_EXERCISE BRIEF_.
Search the data for the word "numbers" and copy every line that contains it.
* * * *
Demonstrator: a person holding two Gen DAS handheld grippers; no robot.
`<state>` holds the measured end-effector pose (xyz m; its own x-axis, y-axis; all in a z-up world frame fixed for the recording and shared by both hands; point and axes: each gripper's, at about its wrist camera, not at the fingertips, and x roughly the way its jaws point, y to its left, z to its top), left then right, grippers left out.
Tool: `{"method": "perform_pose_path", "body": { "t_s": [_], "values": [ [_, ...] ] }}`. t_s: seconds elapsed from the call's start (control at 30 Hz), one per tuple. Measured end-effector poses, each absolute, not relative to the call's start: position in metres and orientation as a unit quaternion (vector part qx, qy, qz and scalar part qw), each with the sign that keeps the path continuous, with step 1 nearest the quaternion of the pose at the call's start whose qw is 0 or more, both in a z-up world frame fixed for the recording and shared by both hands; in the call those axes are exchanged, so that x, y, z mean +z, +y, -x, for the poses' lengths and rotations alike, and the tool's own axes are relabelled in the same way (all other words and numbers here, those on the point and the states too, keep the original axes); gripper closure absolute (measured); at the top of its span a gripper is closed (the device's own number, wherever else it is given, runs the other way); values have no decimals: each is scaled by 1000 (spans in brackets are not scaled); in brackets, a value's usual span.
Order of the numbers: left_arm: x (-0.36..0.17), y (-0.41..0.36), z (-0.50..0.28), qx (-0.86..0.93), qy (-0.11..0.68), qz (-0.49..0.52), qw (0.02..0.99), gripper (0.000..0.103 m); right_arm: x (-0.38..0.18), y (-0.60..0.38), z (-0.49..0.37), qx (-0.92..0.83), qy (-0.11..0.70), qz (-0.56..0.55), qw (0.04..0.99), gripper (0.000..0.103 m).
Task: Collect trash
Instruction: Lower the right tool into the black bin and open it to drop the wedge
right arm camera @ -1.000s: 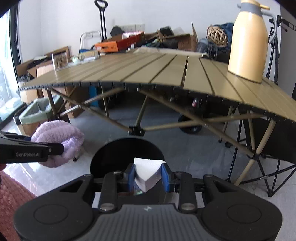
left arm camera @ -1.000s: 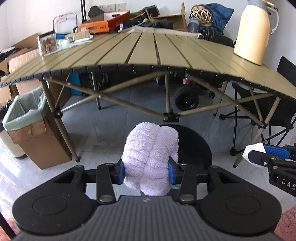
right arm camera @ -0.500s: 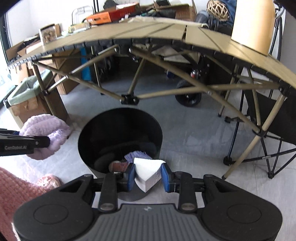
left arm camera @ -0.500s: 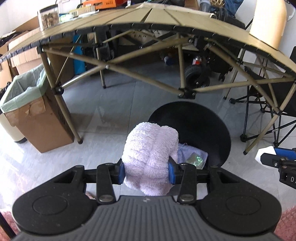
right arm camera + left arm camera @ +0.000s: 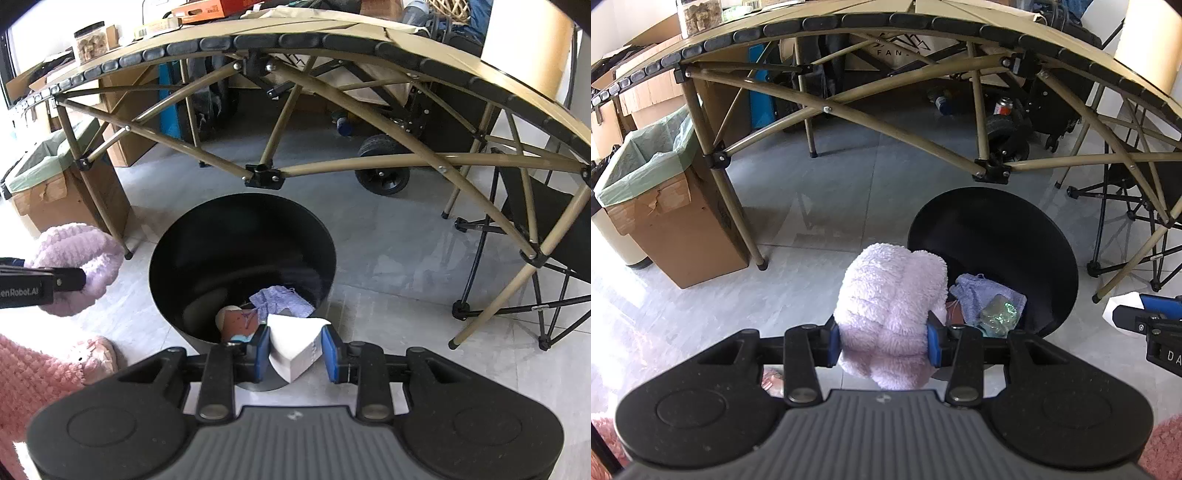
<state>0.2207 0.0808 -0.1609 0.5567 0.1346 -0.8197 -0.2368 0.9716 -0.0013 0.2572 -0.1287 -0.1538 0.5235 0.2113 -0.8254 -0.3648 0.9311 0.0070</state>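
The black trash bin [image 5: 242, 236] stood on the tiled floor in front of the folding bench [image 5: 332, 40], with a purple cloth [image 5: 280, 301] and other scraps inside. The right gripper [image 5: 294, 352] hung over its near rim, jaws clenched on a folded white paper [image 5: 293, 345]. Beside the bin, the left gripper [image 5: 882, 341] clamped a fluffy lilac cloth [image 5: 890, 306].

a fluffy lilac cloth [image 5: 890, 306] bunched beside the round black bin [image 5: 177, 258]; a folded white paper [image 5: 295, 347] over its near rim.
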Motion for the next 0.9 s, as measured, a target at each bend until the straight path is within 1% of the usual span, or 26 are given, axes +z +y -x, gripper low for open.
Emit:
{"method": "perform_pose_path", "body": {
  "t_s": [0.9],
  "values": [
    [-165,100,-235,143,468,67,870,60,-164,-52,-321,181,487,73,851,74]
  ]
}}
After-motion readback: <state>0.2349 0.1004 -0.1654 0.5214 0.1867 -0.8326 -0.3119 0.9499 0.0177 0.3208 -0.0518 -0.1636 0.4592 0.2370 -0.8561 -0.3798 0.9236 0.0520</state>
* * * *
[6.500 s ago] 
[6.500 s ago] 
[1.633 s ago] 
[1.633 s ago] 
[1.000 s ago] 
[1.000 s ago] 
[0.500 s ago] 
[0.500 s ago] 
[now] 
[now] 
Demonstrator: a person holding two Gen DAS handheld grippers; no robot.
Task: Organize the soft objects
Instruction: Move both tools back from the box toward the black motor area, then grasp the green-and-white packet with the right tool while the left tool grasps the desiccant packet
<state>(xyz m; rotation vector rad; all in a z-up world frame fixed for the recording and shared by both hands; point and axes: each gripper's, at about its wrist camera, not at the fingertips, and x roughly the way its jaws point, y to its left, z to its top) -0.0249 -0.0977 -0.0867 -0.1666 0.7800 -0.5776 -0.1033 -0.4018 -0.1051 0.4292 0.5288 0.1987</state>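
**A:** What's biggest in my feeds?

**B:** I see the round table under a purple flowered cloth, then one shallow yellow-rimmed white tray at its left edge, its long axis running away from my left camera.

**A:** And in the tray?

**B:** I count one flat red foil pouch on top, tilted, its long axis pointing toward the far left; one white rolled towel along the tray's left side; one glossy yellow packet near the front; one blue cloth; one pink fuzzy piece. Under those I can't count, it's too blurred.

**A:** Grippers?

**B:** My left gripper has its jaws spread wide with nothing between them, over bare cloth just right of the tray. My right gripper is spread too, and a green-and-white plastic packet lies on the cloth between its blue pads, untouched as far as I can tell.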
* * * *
_EXPECTED OUTPUT_.
Tool: `{"method": "perform_pose_path", "body": { "t_s": [_], "values": [ [_, ...] ] }}`. t_s: seconds elapsed from the call's start (control at 30 Hz), one per tuple. Measured end-effector poses, each absolute, not relative to the call's start: position in metres and orientation as a unit quaternion (vector part qx, qy, qz and scalar part qw), each with the sign that keeps the path continuous, with step 1 nearest the quaternion of the pose at the call's start whose qw is 0 or more, both in a z-up world frame fixed for the recording and shared by both hands; in the call those axes are exchanged, so that x, y, z mean +z, +y, -x, for the poses' lengths and rotations alike, and the tool's own axes are relabelled in the same way (all other words and numbers here, those on the point and the states too, keep the original axes); gripper closure absolute (measured); at the top of its span a gripper is closed (the device's own number, wherever else it is given, runs the other way); values have no decimals: each is scaled by 1000 (spans in brackets are not scaled); in brackets, a value's usual span.
Order of the numbers: left_arm: x (-0.36..0.17), y (-0.41..0.36), z (-0.50..0.28), qx (-0.86..0.93), qy (-0.11..0.68), qz (-0.49..0.52), qw (0.02..0.99), gripper (0.000..0.103 m); right_arm: x (-0.38..0.18), y (-0.60..0.38), z (-0.49..0.37), qx (-0.92..0.83), qy (-0.11..0.70), qz (-0.56..0.55), qw (0.04..0.99), gripper (0.000..0.103 m).

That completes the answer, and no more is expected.